The situation soon clarifies: Mahmut is a commercial photographer, a small-town boy made good, a womanizer, desperately lonely, an intellectual, an artist (the apartment could be a professor's) and tried and true in the ways of the city. He's locked in an affair with a woman who will not leave her husband for him. Yusuf has lost his rural job (the factory has closed) and is hoping to find work on one of Istanbul's many steamers or tankers. Mahmut agrees to put him up until that time, even if the poor schmo isn't quite clever enough to bring it off.

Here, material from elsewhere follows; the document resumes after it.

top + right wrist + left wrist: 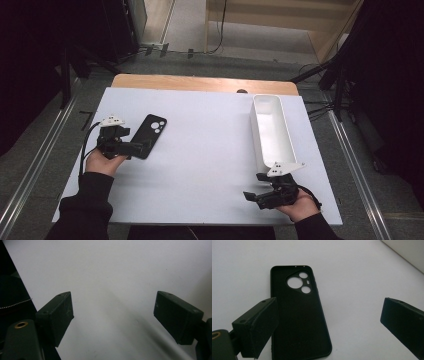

Basically, that's the movie. One wanders trying to find a life, while the other hides from life, feeling the intellectual's isolation and perverse pleasure in despair. Little things get on Mahmut's nerves, as it turns out; he's become fastidious in bachelor's ways, and he can't really stand to have his privacy and sense of intimacy violated by a big boob in a truly ugly sweater. You know where it's headed: When Felix finally leaves, the garrulous Oscar will, surprisingly, miss him profoundly.

That's what I think. And that's a Western secularist's view, unexpanded by any spiritual meaning. But possibly there's this other meaning. It's possible this is a Muslim's denunciation of secular Muslims, who have embraced the Western lifestyle at the expense of their souls. In this interpretation, the director, Nuri Bilge Ceylan, isn't wryly amused but furiously scornful. We are meant not to laugh at the fussy Mahmut but to loathe him.

The evidence for this interpretation is entirely visual: It seems that everywhere Mahmut travels, a mosque on the horizon (including the great one at Santa Sofia) seems to mock him. Minarets pierce the air everywhere. They are a part of the texture of the film. Mahmut is blind, therefore, to what is obvious to believers, which is the omnipresence of religious architecture, which stands for the omnipotence of Allah. Possibly what we are witnessing is the dry, ascetic condemnation of those who have turned from the One True Faith to the West. The urban character is not only distant from his cousin but distant from his God.